En diálogo con LV12, la abogada Tamara Bezares, sostuvo que "el endeudamiento ya no es un problema individual, es colectivo. Esto no tiene con un tema de mala administración financiera, sino que excede todo esto. La deuda es un problema social porque la gente está endeudándose para poder comer y comprar medicamentos".
En cuanto a la situación de los hogares monomarentales, dijo que es peor porque no suelen financiar consumos extraordinarios y reemplazan algo que atraviesa las problemáticas de las mujeres que son los ingresos insuficientes y trabajos precarizados. Están más abocadas a las tareas de cuidado y consiguen trabajos por menores jornadas con peores pagos. A su vez está la cuota alimentaria que se les debe, hace que se endeuden y saquen préstamos personales".

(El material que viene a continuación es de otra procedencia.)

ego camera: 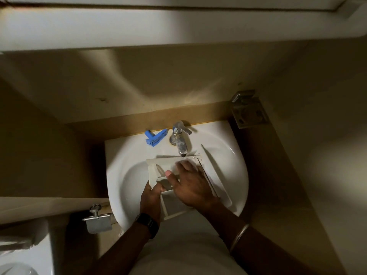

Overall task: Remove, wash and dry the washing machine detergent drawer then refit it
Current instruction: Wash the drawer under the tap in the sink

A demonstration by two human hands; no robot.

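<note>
The white detergent drawer [158, 165] lies across the white sink basin [123, 155], its far end under the chrome tap [179, 139]. My left hand [152, 197] grips the drawer's near left edge, thumb hooked over a partition wall. My right hand [188, 183] lies flat inside the compartments, fingers straight and spread toward the tap, covering much of the drawer. The drawer's front panel [216, 175] slants along the right side of the basin. Whether water is running I cannot tell.
A blue plastic insert [155, 137] lies on the sink's back ledge left of the tap. A metal soap holder [249, 110] is fixed to the wall at right. A toilet-paper holder [98, 220] and a toilet cistern [23, 253] are at lower left.
</note>
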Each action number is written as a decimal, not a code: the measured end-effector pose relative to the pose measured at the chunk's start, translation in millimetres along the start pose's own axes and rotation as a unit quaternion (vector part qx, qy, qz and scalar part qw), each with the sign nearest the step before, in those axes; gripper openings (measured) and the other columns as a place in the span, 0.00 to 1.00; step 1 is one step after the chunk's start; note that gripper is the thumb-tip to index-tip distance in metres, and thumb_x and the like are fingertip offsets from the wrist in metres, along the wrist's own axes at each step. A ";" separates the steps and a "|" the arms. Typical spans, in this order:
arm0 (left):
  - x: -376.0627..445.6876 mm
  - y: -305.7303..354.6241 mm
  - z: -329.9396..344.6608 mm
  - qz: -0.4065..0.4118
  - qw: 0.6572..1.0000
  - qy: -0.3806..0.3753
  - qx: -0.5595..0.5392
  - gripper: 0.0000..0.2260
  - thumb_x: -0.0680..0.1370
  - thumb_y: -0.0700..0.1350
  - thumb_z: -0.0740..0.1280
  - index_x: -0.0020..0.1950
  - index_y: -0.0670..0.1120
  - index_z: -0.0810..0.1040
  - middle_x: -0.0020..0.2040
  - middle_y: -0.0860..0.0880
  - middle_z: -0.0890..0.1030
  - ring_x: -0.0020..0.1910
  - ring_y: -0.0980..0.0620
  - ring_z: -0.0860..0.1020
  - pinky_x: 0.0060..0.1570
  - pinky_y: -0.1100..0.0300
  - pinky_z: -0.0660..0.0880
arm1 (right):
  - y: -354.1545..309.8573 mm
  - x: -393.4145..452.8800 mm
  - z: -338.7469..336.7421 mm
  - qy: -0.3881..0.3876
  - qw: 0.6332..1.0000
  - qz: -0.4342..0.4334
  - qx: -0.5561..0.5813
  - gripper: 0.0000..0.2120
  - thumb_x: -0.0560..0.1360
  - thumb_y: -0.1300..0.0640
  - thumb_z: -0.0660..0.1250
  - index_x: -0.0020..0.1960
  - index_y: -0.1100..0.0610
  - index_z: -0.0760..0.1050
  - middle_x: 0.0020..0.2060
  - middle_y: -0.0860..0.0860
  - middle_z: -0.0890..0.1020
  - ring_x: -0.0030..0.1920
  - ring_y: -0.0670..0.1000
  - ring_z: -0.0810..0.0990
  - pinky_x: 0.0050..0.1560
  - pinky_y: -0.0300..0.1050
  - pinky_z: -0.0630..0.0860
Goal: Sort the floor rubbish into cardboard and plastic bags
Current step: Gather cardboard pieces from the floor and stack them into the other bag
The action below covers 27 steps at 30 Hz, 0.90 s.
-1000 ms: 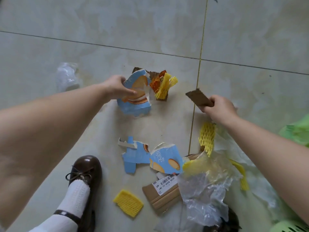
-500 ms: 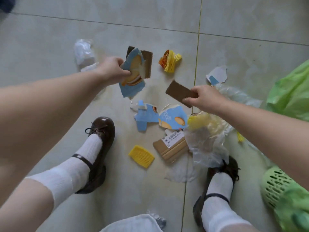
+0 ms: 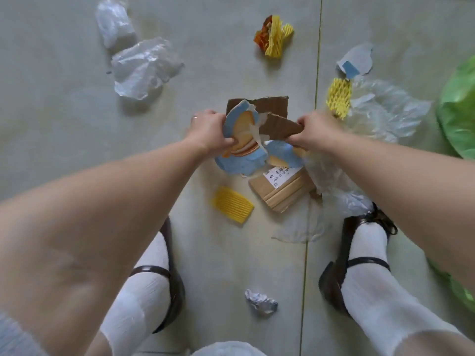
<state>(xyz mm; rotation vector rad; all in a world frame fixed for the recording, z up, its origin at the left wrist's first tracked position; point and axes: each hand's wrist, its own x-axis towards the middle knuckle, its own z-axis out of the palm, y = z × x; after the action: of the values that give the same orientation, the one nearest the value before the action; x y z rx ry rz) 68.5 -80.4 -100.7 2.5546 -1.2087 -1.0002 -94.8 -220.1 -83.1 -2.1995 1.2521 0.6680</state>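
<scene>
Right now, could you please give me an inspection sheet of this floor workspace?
Surface: pale green tiled floor, grout line running top to bottom.
Job's things: left hand grips a torn blue printed carton piece with brown cardboard behind it; right hand pinches a brown corrugated cardboard scrap. The two pieces meet between the hands.
Clutter: tan labelled cardboard piece, yellow ribbed foam pad, yellow foam net, crumpled clear plastic bags, small foil ball, white and blue torn card.
Grippers: both holding cardboard.
Cables: nothing seen.
Surroundings: green plastic bag at right edge; the person's dark shoes and white socks.
</scene>
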 end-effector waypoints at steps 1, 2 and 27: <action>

"La cuota alimentaria impaga genera y acrecienta el endeudamiento, porque lo que no termina pagando el progenitor incumplidor, lo hace la madre a través de este sistema de endeudamiento", añadió la fundadora de Alas
La comunicadora social indicó que se debe empezar a educar sobre la ley de defensa al consumidor porque cada deuda debe tener una información clara y detallada. "Por más que deban, las personas tienen que recibir un trato digno porque no pueden llamar 30 veces al día para reclamar una deuda. Nadie puede ser humillado por deberle a otra persona".
El rol del Estado
Antes de finalizar, Bezares remarcó que es clave cómo se nombran las cosas. "Muchas palabras de nuestro vocabulario están en masculino y la construcción del lenguaje es importante para generar conciencia. Hablamos de marentalidad porque son mujeres las jefas de hogar que crían solas y que todos les sueltan la mano, desde el Estado hacia abajo: hoy tenemos un Estado con políticas que son cuasimisóginas".